焦りすぎて狼狽していたナディアは目が覚めたようにシャキッと立つと言う。


「ええ! そうよね、ありがとう、カオリ!」

 

カオリは携帯端末で消魔署へ連絡する。

電話は消魔署を経由して消魔車に連絡が届く。

すぐにロンが電話に出た。


「団地で魔災が発生したわ!」


「ああ! 連絡受けて今向かってる! どんな状況だ?」


「水の魔災! 今のところただ水が大量に出てきてるだけだけど!

 霊獣が出る可能性が高いと思う!」


「どうしてそう言える!?」


「水の出る勢いが最初からおかしいの!

 ダムが決壊したみたいになってる!

 普通はもっとちょろちょろから始まるよね?」


「香りの言う通りだ。

 わかった、そう言うことなら他の消魔署にも連絡を取っておく。

 いいか、カオリ。

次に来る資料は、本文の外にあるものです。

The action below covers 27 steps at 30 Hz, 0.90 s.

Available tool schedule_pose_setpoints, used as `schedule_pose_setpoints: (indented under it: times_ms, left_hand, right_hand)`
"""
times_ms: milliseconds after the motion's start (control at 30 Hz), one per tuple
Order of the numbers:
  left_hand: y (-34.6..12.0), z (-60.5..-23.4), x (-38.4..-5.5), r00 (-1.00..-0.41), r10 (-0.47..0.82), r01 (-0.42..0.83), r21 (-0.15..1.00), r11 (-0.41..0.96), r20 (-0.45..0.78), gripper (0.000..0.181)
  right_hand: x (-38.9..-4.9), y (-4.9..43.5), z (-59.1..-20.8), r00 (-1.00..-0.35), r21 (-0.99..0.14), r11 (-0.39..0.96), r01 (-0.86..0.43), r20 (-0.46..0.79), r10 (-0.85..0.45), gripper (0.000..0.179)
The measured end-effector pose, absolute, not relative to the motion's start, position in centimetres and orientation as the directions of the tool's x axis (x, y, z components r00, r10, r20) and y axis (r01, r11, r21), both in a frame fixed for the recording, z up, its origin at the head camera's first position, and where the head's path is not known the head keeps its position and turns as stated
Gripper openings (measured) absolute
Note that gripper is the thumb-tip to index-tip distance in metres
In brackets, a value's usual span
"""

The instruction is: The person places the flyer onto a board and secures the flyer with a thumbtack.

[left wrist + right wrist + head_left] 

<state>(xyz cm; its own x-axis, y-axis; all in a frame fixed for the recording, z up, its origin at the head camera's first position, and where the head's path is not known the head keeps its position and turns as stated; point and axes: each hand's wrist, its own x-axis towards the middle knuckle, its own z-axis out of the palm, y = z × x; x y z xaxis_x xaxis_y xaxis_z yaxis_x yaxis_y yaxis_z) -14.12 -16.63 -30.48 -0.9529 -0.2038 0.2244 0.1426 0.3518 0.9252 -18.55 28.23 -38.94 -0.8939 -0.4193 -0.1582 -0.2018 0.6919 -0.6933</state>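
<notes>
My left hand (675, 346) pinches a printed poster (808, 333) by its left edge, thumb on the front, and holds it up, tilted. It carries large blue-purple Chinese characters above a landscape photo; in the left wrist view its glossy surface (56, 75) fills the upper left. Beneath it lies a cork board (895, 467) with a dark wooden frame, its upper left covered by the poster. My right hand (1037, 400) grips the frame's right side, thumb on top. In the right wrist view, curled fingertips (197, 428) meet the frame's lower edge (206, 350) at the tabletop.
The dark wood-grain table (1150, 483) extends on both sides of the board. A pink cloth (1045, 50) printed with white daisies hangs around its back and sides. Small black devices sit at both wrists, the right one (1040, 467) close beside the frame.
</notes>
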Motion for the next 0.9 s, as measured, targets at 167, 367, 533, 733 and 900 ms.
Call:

ここのところ変な魔災が多い。気をつけろよ」


「了解……!」

 

そこへ、ギンガとアスカが現れる。

どちらも私服姿だった。

どうやら、近くで精霊祭りに参加していたらしい。

二人はささっと状況を見て判断する。

ギンガはすぐに指示を出す。


「カオリ、ナディアのこと頼むぞ、俺とアスカは避難誘導、区画整理を行う!」


「新人が突っ込むの!?」


カオリは慌ててそう突っ込むがギンガはカオリの頭に手を置いて言う。


「俺とアスカは団地に詳しくない。

 一度でも入ったことのあるカオリの方が適任だ。